Household surveys and the decennial census are affected by coverage problems,
especially under coverage of men and children. For example, the Census undercount
disproportionately affects information collection about young, unmarried
Male fertility and fatherhood information is not consistently collected in
national surveys, routine data collection effects, or clinical studies of
children and families. For example, questions about women's fertility and
child-rearing responsibilities are almost always asked, but often such basic
information as the number of own biological children ever born is not asked
of male respondents. Additional developmental work is needed to find
methodologically sound ways of collecting this information.
There is concern that existing surveys and studies may not be correctly measuring all the things that fathers do and how they affect their children. Relatively little work has been done that systematically compares the meaning and behaviors associated with fathering across ethnic, cultural and socioeconomic groups. Questions about what fathers do are often the same questions asked about mothers and there is little systematic data collected on family processes or dynamics. It may be that we are not asking the right questions about fathering, or are not asking the questions in the right way.
Reliance on marital status and household composition often misrepresents the identification of single parent households and the degree to which fathers are involved with their children.
Comparable information is needed on mothers and fathers, and, where possible, directly from mothers and fathers. Reports from mothers and fathers about facts often agree, but differ in their explanation of why things happened. However, even this agreement on concrete events is greatly affected by the state of the parents' relationship.
The subsequent chapters of this volume focus on the Conference on Fathering and Male Fertility: Improving Data and Research and the papers and reports developed prior and subsequent to the conference. But it also builds on all the activities included as a part of the Forum review--the March Town Meeting and the June and October Conferences; the work of the National Center on Fathers and Families at the University of Pennsylvania; and the expertise of scores of research and policy experts on fertility behavior and family and child well-being. Many research needs and data collection improvements have been identified as a part of this multi-year review. It is hoped that this volume will encourage a broad response from the research community beyond the unique role of the federal agencies in collecting information and conducting research for the development of government policies and programs.
Chapter Two of this report summarizes the presentations, discussions and recommendations from the March Conference on Fathering and Male Fertility: Improving Data and Research.
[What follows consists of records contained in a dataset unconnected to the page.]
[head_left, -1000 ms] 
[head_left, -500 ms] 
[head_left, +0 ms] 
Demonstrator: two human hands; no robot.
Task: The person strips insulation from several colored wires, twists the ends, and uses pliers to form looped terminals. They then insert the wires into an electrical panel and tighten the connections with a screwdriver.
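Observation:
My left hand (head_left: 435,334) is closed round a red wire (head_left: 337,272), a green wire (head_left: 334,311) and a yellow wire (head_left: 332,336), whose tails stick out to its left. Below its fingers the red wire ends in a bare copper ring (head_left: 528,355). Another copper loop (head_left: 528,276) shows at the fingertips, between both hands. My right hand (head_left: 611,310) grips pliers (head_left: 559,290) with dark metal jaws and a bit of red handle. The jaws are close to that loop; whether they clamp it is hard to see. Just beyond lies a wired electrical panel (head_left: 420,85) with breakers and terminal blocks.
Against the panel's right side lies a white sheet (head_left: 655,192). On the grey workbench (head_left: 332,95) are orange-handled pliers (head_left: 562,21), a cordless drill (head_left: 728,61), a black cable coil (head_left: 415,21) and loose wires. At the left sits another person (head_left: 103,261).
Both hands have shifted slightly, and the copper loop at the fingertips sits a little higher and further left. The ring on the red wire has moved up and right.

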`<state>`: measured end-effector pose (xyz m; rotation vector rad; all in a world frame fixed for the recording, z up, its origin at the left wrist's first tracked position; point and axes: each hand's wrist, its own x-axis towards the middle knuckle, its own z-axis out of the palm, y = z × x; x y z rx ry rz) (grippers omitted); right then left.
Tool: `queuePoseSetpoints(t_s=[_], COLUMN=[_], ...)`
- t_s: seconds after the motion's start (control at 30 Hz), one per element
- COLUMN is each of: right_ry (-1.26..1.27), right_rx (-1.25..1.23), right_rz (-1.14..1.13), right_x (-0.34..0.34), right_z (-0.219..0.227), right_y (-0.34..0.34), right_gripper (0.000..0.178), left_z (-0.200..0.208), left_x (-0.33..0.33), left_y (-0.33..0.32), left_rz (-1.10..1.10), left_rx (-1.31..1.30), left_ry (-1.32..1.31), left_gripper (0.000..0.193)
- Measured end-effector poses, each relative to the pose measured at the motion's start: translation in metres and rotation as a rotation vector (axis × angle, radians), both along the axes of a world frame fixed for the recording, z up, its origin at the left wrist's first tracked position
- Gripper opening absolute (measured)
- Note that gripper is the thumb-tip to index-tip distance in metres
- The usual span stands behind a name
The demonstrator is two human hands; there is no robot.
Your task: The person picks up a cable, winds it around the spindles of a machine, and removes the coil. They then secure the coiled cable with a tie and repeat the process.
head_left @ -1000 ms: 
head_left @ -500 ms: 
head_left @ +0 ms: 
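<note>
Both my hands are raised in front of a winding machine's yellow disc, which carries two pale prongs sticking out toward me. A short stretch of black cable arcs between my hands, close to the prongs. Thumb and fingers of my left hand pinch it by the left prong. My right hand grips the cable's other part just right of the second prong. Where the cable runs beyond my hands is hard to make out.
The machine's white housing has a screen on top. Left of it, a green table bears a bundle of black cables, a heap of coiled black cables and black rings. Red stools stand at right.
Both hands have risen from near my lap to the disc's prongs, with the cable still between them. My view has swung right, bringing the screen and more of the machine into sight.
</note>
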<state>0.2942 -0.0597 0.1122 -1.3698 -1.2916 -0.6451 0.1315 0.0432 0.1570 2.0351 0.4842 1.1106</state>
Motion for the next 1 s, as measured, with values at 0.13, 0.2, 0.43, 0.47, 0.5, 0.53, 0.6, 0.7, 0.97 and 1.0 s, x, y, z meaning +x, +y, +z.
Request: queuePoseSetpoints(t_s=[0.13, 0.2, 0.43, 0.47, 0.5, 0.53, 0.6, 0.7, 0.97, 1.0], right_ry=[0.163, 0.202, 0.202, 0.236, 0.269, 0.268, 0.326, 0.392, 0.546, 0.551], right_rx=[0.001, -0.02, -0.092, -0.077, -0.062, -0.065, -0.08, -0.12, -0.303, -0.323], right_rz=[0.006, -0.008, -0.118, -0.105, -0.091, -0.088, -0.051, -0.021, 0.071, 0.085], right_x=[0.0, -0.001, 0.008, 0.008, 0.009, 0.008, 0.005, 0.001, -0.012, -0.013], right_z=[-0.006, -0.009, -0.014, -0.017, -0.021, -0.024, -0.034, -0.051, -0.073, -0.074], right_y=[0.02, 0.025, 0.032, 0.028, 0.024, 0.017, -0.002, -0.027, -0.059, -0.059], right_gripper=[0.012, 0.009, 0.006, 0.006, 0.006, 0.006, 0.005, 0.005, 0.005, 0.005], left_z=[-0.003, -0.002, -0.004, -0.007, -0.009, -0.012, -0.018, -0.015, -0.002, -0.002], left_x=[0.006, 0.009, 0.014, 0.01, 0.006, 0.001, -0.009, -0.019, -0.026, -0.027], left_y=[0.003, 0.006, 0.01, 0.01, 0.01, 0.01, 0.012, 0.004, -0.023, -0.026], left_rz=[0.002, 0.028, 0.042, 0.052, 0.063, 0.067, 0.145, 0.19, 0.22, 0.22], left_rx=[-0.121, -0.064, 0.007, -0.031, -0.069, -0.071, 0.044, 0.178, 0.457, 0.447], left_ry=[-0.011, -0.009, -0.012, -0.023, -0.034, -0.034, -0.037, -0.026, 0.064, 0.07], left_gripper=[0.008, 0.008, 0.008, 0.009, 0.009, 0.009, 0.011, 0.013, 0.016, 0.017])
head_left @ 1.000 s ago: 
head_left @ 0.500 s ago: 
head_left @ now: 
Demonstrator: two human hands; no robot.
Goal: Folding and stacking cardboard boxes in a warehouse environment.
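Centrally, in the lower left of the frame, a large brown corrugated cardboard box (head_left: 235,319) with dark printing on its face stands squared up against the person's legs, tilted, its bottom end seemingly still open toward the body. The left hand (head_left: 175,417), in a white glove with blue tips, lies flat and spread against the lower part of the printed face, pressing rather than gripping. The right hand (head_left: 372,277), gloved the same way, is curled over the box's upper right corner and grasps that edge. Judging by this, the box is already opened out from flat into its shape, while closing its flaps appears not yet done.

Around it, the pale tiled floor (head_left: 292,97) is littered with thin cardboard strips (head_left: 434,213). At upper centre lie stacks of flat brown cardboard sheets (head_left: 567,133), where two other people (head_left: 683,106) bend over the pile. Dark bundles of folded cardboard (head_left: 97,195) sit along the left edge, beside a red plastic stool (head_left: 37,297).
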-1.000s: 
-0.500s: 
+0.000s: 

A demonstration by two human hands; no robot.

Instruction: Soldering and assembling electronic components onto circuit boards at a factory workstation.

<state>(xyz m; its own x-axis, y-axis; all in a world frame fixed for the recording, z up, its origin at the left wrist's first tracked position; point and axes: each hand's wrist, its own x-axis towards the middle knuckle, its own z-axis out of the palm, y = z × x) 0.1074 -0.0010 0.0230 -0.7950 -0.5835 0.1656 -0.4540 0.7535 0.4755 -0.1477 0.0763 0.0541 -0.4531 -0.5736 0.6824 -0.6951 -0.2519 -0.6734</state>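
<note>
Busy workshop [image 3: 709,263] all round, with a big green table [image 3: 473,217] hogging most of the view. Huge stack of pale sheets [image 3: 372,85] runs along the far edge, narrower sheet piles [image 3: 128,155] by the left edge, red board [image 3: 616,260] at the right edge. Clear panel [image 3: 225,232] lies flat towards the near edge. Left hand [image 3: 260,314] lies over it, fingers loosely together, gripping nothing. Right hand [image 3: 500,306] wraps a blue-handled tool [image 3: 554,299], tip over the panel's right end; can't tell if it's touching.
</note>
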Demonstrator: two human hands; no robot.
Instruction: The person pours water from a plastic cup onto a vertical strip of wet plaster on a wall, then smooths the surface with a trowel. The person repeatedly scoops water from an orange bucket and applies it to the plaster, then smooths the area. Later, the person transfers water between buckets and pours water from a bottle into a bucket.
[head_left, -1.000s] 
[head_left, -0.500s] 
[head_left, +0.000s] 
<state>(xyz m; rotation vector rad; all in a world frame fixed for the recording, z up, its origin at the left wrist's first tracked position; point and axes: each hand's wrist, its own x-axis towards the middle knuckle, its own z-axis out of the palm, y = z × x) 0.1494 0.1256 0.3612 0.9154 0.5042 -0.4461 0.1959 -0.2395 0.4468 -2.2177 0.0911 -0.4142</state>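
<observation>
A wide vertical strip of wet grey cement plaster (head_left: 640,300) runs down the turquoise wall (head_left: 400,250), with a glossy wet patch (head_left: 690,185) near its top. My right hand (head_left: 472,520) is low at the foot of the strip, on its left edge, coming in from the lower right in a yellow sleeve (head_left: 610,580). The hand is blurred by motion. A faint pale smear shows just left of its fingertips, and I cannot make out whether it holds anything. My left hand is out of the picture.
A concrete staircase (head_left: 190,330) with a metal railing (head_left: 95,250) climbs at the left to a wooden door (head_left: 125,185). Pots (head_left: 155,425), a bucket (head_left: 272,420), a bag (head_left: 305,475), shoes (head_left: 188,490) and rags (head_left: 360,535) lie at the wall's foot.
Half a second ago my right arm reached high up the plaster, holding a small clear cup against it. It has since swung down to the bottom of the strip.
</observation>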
The next three chapters contain the papers written by the various working groups in preparation for the March conference. Chapter Three is the paper written by members of the Work Group on Male Fertility and Family Formation on determinants and consequences of male fertility and family formation. Chapter Four, written by members of the Work Group on Conceptualizing Male Parenting, identifies the conceptual, data, and policy issues that must be addressed to understand social fatherhood and paternal involvement. Chapter Five presents a review of the methodological issues and changes that must be addressed if data and research are to be improved; this chapter was written by members of the Work Group on Methodology. The final chapter summarizes the opportunities to improve federal data collection and research that have been identified for the Federal Interagency Forum on Child and Family Statistics to consider and provides information on the steps that are being taken by the Forum member agencies to turn opportunities into realities. The volume ends with a series of supporting appendices related to the review process and work group papers.